Created on 06-01-2019 05:51 PM - edited 06-01-2019 05:53 PM
Hello guys,
I hope that I post in the right section.
I have to following python script(I managed to run it locally):
#!/usr/bin/env python3 import folderstats df = folderstats.folderstats('hdfs://quickstart.cloudera.8020/user/cloudera/files', hash_name='md5', ignore_hidden=True) df.to_csv(r'hdfs://quickstart.cloudera.8020/user/cloudera/files.csv', sep=',', index=True)
I have the directory: "files" in that location.
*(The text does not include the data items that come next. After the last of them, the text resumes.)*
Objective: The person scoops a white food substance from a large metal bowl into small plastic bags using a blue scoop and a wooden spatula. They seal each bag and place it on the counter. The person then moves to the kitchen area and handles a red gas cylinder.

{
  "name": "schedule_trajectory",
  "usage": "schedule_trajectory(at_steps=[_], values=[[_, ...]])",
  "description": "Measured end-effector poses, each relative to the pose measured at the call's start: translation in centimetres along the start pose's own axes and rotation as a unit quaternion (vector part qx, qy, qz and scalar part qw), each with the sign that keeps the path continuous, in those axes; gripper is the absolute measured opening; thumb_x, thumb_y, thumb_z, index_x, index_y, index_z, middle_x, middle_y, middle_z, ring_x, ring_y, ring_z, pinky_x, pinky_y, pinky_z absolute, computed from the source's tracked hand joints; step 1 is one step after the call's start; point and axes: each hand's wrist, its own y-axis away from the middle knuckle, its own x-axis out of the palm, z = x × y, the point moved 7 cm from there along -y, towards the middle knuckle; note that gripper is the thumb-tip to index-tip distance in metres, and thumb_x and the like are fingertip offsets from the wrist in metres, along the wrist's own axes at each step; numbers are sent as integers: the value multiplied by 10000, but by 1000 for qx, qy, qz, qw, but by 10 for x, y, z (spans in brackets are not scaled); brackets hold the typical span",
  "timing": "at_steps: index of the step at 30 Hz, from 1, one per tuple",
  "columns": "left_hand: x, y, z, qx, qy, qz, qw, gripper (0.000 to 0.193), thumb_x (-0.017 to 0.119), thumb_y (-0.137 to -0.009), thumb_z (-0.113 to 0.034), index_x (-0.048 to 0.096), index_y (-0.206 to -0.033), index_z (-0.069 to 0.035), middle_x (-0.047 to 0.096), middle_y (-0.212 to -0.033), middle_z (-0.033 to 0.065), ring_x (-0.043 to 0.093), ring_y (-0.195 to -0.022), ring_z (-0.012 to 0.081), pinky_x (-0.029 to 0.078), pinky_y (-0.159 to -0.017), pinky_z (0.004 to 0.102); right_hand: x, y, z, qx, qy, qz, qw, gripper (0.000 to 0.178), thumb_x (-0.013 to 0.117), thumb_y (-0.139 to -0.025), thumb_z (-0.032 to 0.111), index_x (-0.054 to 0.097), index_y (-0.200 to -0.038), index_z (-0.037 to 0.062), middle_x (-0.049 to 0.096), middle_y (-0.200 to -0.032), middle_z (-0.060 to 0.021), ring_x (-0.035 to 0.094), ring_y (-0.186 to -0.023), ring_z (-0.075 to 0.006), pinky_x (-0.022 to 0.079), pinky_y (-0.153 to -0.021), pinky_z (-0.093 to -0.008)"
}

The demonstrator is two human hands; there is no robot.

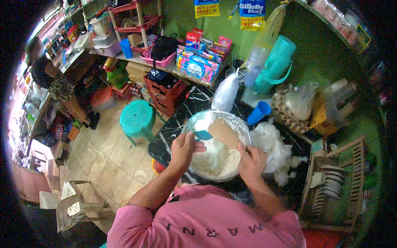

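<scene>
A big whitish bowl point(248, 138) on the dark table holds white, flour-like powder point(215, 163), heaped along its far side and lower in the middle. At its left rim my left hand point(184, 149) is closed on a small teal cup point(202, 135), which is over the powder with white powder at its mouth. My right hand point(253, 162), at the right rim, grips the end of a flat tan wooden paddle point(224, 132). The paddle's broad end reaches across the bowl to the cup, against the powder; I cannot tell whether the two touch.
Behind the bowl stands a knotted white plastic bag point(226, 91). A blue tumbler point(259, 113) and crumpled clear plastic bags point(269, 149) lie to the right, near a wooden dish rack point(331, 182). Leftward are a teal stool point(138, 118) and a person point(53, 78) at a counter.
</scene>
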Motion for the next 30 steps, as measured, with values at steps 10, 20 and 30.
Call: schedule_trajectory(at_steps=[10, 20, 30], values=[[-16, -25, -15, 128, -196, -18, 972, 295, 462, -960, -225, 538, -915, 56, 646, -773, 153, 664, -675, 204, 524, -650, 284, -3, -18, -43, 209, -334, -11, 919, 397, 567, -852, 125, 551, -1244, 64, 632, -772, -86, 585, -651, -185, 468, -604, -305], [4, -2, 4, 188, -507, 55, 839, 281, 495, -940, -203, 596, -831, 35, 663, -728, 107, 646, -685, 161, 491, -661, 283, 47, -38, -10, 203, -358, 308, 858, 382, 526, -887, 210, 536, -1201, -8, 652, -908, -225, 643, -770, -221, 500, -733, -334], [-41, -4, -7, 118, -298, -48, 946, 300, 526, -931, -252, 578, -805, 15, 639, -691, 75, 626, -600, 127, 481, -541, 269, 46, -57, -73, 317, -351, 232, 850, 288, 557, -871, 288, 613, -1083, 101, 658, -771, -94, 640, -717, -208, 450, -614, -372]])
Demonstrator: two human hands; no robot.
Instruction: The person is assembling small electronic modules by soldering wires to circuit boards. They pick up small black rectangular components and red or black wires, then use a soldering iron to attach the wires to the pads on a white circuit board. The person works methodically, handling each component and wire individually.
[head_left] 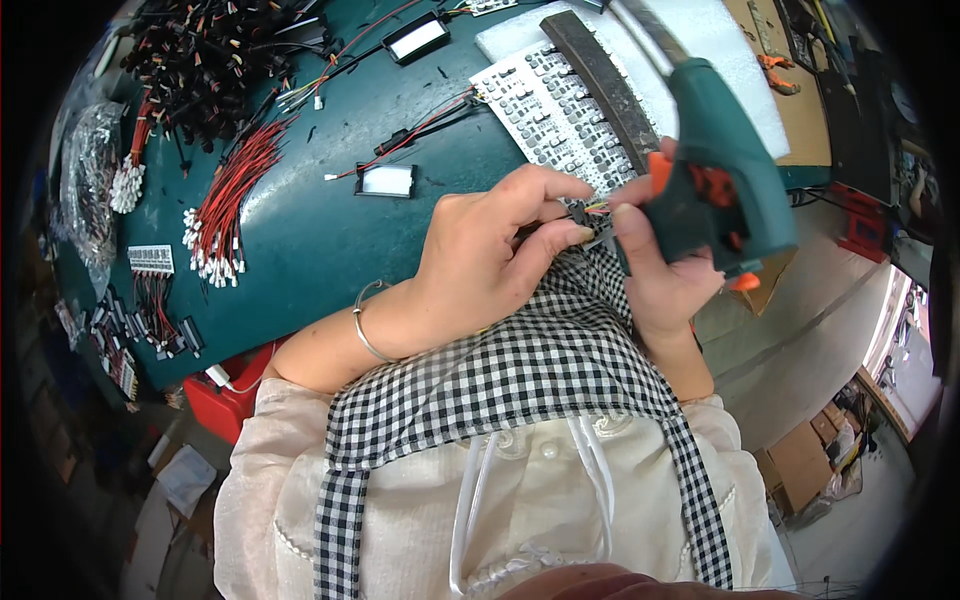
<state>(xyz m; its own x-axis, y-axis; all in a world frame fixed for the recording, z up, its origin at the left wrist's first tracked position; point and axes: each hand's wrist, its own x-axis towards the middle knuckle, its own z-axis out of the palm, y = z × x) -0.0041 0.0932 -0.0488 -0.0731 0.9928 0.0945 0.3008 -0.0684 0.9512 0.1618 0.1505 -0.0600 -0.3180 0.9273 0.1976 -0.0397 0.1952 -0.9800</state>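
Observation:
Over the table's front edge, my left hand (500, 235) is closed in a pinch on a black cable end (577, 213). Thin coloured wires (597, 208) run from it toward my right hand (655, 255), whose thumb and forefinger close on them. A green hand tool with orange parts (735, 165) and a blurred metal rod overlaps my right hand; whether that hand also bears it, I cannot tell. Just beyond my fingers lies a white panel of small circuit boards (550, 110), with a dark metal bar (605, 90) across it.
On the green table (310, 225) lie a bundle of red and black wires (240, 185), a heap of black cables (215, 60) and two small framed pieces with white faces (387, 181) (415, 40). White foam (745, 90) sits behind the tool. A red bin (225, 395) stands below the table.

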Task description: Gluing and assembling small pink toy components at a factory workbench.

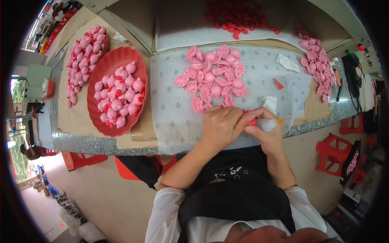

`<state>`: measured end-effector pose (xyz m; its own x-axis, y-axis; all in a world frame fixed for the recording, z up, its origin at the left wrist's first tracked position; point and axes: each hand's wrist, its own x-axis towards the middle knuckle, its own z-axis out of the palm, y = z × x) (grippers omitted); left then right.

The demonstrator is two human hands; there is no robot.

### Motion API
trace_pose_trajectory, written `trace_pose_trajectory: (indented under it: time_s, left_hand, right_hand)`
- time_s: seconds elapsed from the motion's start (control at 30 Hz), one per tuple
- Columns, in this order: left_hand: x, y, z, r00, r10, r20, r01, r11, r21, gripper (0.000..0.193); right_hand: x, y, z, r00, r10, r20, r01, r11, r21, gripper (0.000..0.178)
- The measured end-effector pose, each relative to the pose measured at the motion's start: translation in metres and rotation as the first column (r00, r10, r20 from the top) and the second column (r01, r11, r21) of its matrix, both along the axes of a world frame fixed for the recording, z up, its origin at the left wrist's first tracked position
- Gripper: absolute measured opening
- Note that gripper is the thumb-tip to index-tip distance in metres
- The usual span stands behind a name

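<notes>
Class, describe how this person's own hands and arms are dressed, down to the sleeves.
The left hand and right hand wear no gloves; no ring, watch or bracelet shows. The forearms are uncovered. Loose, white cloth short sleeves end near the elbows, worn with a black apron bearing small pale shapes.

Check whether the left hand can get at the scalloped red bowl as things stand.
Probably yes: mostly flat printed paper separates the left hand from the scalloped red bowl, though that hand looks busy against the right hand.

white shirt (204,227) | elbow-length white sleeves (165,212) | black apron (239,198) | small pale printed motifs (235,171)
</notes>
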<state>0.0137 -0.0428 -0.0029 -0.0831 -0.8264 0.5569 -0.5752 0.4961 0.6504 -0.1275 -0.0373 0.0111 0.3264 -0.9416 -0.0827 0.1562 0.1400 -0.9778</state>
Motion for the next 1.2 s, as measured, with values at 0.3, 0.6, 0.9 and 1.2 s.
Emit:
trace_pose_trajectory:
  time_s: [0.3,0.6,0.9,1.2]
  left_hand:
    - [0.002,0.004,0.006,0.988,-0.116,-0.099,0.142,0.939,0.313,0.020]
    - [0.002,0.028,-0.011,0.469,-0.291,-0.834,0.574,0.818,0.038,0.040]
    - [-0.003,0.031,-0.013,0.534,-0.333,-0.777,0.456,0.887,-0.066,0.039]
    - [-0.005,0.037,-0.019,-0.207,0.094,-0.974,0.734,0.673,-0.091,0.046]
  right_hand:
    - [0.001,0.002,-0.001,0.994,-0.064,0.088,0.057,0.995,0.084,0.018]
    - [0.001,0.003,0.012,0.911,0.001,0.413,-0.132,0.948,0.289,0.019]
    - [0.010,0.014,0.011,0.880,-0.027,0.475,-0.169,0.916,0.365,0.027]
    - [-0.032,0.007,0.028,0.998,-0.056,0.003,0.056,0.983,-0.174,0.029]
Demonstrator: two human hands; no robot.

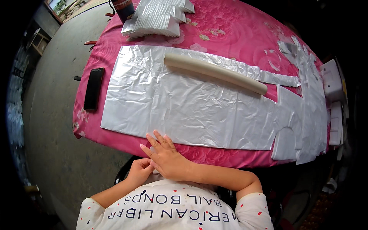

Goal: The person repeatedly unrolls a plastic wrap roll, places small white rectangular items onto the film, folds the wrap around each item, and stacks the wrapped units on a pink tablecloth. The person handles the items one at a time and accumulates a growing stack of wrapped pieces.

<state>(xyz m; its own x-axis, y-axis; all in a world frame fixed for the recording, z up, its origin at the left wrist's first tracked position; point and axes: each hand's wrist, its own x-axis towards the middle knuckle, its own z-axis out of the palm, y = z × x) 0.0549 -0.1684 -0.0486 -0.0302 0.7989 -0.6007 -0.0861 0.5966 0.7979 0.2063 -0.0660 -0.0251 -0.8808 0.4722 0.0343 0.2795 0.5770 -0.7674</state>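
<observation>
A large silvery-white plastic sheet (184,119) lies flat and creased over the pink tablecloth, and cut-outs shape its right end. Across its upper part rests a beige tube (214,73), tilted down toward the right. My right hand (168,159) is open, fingers spread, its fingertips at the sheet's near edge. Close against its wrist side, my left hand (140,171) is closed, thumb and fingers pinched together in front of my shirt. Whatever it holds, if anything, is hidden behind my right hand. A small whitish patch between my right fingers is too small to name.
A black phone (94,89) lies left of the sheet. Behind stand a stack of folded silvery sheets (157,23) and a dark cylindrical container (123,9). Silvery strips (312,111) drape over the table's right side, beside white boxes (332,81). Grey floor (57,99) runs along the left.
</observation>
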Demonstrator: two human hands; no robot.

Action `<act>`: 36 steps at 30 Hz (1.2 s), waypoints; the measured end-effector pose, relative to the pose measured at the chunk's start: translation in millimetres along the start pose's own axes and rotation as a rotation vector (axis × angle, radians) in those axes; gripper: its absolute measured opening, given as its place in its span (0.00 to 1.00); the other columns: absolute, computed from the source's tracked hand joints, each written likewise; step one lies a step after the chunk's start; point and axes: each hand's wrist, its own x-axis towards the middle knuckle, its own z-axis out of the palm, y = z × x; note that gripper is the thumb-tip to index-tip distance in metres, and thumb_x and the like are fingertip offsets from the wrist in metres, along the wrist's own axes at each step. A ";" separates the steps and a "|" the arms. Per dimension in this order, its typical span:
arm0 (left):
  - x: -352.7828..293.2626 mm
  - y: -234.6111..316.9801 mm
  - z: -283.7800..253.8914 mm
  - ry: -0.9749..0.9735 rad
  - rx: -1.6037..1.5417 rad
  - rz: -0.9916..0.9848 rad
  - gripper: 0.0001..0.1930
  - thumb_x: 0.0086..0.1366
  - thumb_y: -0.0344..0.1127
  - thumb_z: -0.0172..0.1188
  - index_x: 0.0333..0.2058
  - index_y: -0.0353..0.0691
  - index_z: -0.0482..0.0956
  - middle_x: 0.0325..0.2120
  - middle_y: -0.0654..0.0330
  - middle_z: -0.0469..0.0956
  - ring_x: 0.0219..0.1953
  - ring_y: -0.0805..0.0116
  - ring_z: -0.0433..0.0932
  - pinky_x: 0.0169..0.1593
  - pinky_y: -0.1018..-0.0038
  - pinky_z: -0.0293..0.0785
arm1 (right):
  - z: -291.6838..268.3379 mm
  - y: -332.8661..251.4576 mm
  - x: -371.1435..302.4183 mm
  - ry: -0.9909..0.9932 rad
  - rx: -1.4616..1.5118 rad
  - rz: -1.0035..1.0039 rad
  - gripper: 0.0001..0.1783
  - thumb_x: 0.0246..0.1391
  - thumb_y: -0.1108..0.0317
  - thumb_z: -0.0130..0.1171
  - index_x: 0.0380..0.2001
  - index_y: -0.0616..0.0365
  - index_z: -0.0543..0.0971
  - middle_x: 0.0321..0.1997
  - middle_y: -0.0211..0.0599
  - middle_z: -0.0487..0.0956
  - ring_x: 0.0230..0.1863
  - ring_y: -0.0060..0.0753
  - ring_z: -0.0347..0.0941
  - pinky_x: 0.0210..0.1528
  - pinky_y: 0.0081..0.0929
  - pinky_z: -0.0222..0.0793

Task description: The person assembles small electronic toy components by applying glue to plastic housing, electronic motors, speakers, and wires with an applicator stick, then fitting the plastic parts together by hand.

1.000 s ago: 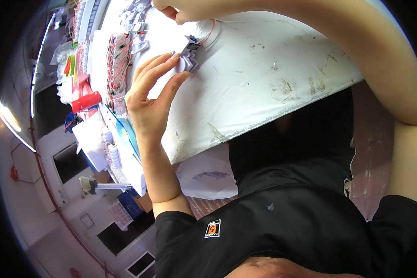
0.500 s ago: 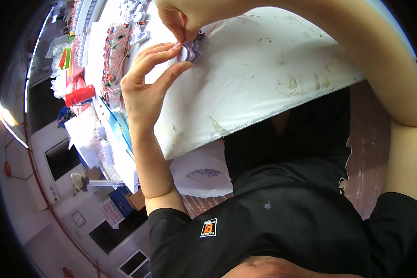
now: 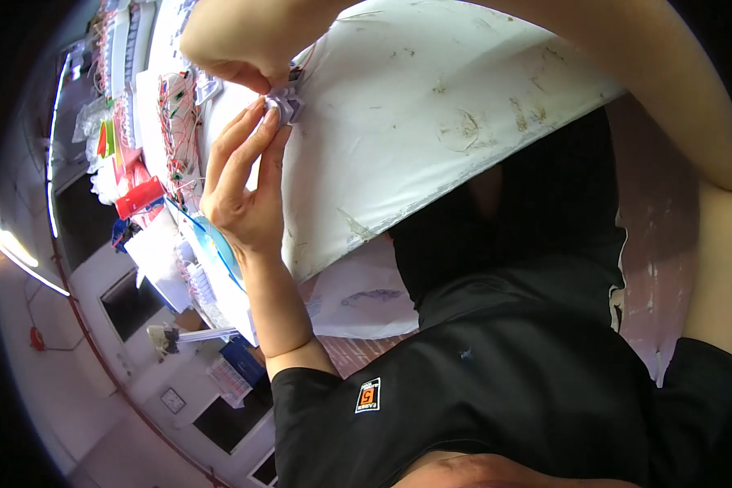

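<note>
A small white plastic part (image 3: 288, 112) with a rounded face is held at the far left of the white table. My left hand (image 3: 240, 183) is closed around its near side, thumb and fingertips pressing on it. From above, my right hand (image 3: 240, 45) reaches in with bent fingers pinched together at the far end of the same part. Whatever sits between those right fingertips is hidden. Beside them a dark piece and a thin red wire (image 3: 311, 53) show at the part's far edge.
Left of my hands lies a pile of red-wired parts (image 3: 179, 122). A red roll-like object (image 3: 140, 198) and a blue-edged tray (image 3: 211, 240) are nearer. The table's front edge (image 3: 455, 180) slants before my lap, with a white bag or bin (image 3: 354, 297) below it.
Both hands and the white part appear further left in the view, as does the bench. The left fingers have closed in more tightly around the part. The right hand still pinches at its end.
</note>
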 end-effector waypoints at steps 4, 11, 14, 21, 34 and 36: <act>-20.0 11.0 -12.4 -0.027 0.136 -0.073 0.10 0.62 0.17 0.62 0.43 0.31 0.82 0.48 0.47 0.80 0.53 0.56 0.79 0.58 0.65 0.77 | 9.3 -11.7 19.1 -0.020 0.046 -0.034 0.08 0.46 0.74 0.68 0.32 0.63 0.85 0.35 0.44 0.84 0.35 0.30 0.81 0.38 0.25 0.75; -10.7 23.2 -1.7 0.018 -0.007 -0.153 0.14 0.59 0.19 0.64 0.45 0.35 0.83 0.50 0.49 0.80 0.53 0.55 0.80 0.57 0.65 0.75 | -4.2 -19.6 -4.9 -0.037 -0.152 -0.027 0.07 0.47 0.73 0.68 0.33 0.61 0.86 0.38 0.44 0.84 0.39 0.29 0.82 0.41 0.23 0.76; -13.1 22.6 -7.3 0.000 0.044 -0.153 0.18 0.56 0.19 0.67 0.46 0.38 0.83 0.49 0.52 0.81 0.52 0.56 0.80 0.56 0.68 0.76 | 9.2 -0.1 2.8 0.000 -0.092 -0.277 0.03 0.44 0.78 0.65 0.26 0.63 0.84 0.34 0.42 0.83 0.35 0.39 0.81 0.38 0.30 0.74; -6.3 3.7 -9.7 0.169 -0.473 -0.629 0.13 0.63 0.25 0.65 0.47 0.36 0.83 0.41 0.56 0.85 0.44 0.71 0.83 0.49 0.76 0.77 | 2.7 2.0 0.9 -0.034 -0.120 -0.370 0.20 0.43 0.65 0.71 0.41 0.63 0.83 0.42 0.43 0.80 0.46 0.43 0.77 0.49 0.34 0.74; 7.8 -5.3 -1.8 0.180 -0.415 -0.472 0.14 0.60 0.27 0.68 0.44 0.33 0.78 0.37 0.52 0.85 0.41 0.67 0.84 0.47 0.73 0.80 | 26.6 6.0 7.2 0.185 -0.094 -0.275 0.10 0.46 0.73 0.67 0.34 0.64 0.81 0.36 0.43 0.78 0.37 0.44 0.76 0.42 0.34 0.73; 10.8 -4.8 -3.5 0.158 -0.422 -0.497 0.14 0.61 0.26 0.67 0.45 0.32 0.78 0.38 0.54 0.84 0.43 0.68 0.83 0.49 0.74 0.79 | 24.1 5.4 7.2 0.197 -0.109 -0.308 0.10 0.45 0.72 0.67 0.33 0.64 0.81 0.35 0.45 0.78 0.36 0.46 0.77 0.41 0.36 0.73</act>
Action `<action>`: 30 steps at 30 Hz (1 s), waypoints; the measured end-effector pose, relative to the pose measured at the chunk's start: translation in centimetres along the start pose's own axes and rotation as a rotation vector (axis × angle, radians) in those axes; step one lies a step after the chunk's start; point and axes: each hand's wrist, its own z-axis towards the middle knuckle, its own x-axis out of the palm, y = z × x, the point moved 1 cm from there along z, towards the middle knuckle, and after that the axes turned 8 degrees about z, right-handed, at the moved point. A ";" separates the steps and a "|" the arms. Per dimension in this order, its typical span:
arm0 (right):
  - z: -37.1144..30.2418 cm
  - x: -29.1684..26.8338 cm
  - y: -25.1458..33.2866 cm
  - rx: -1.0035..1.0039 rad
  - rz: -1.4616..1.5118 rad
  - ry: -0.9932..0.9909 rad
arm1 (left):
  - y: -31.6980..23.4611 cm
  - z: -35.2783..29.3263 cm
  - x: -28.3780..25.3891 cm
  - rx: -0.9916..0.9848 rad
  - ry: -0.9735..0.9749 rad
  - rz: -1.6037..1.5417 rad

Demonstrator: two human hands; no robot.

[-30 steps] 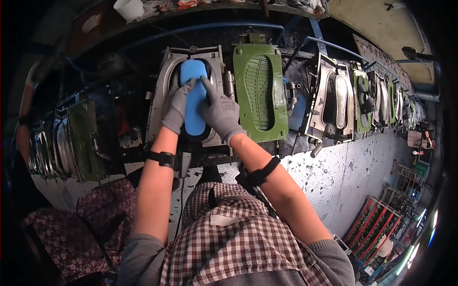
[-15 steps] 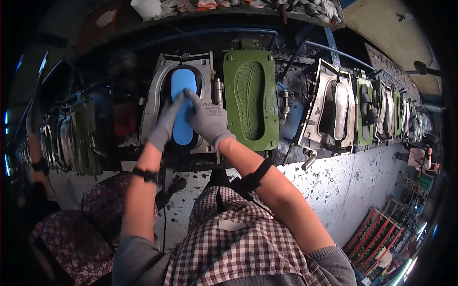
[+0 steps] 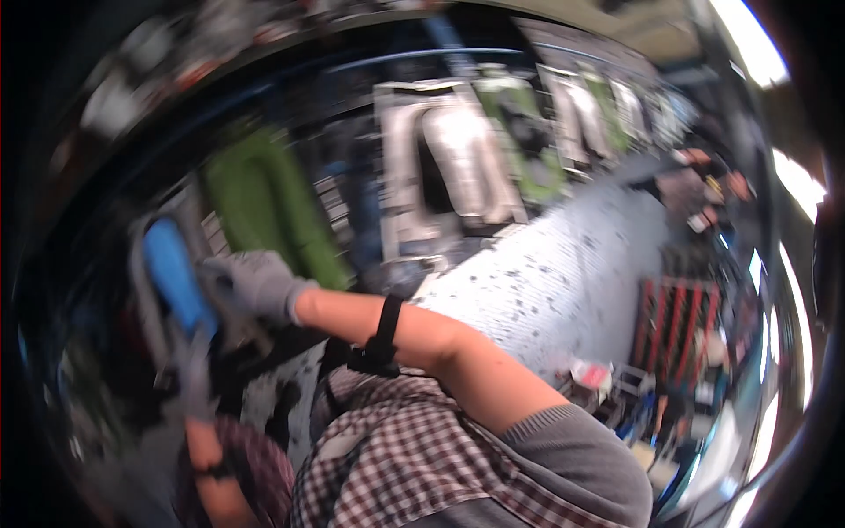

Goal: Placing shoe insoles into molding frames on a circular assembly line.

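A blue shoe sole piece [image 3: 180,277] lies in an open metal mould [image 3: 148,304] at the left. At its lower end is my left hand [image 3: 195,374] in a grey glove, the fingers reaching up to the blue piece. Motion smears them, and whether they grip or only touch it I cannot tell. My right hand [image 3: 262,286], also gloved in grey, is apart from the blue piece, between it and the green mould plate [image 3: 273,211]. Its fingers look bent, but blur hides whether anything is in them.
Right of the green plate stands another open silver mould [image 3: 453,163], with more moulds [image 3: 576,119] in a row beyond. A light floor strewn with dark scraps [image 3: 546,273] runs alongside. A red rack [image 3: 678,330] and another person [image 3: 695,189] are at the right.
The view has swung to the right, so the moulds appear farther left. My right hand has come off the blue piece; my left hand has shifted down to its lower end.
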 end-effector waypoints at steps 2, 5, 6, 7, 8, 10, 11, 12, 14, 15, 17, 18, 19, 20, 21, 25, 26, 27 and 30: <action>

I checked this through the command line and even with HUE, and it's there.
(myproject) [cloudera@quickstart ~]$ hadoop fs -ls /user/cloudera Found 1 items drwxrwxrwx - cloudera cloudera 0 2019-06-01 13:30 /user/cloudera/files
The problem is that the directory can't be accessed.
:I tried to run it normally: python3 script.py and even with super-user like: sudo -u hdfs python3 script.py and the out says:
Traceback (most recent call last): File "script.py", line 5, in <module> df = folderstats.folderstats('hdfs://quickstart.cloudera:8020/user/cloudera/files', hash_name='md5', ignore_hidden=True) File "/home/cloudera/miniconda3/envs/myproject/lib/python3.7/site-packages/folderstats/__init__.py", line 88, in folderstats verbose=verbose) File "/home/cloudera/miniconda3/envs/myproject/lib/python3.7/site-packages/folderstats/__init__.py", line 32, in _recursive_folderstats for f in os.listdir(folderpath): FileNotFoundError: [Errno 2] No such file or directory: 'hdfs://quickstart.cloudera:8020/user/cloudera/files'
"No such file or directory: 'hdfs://quickstart.cloudera:8020/user/cloudera/files'"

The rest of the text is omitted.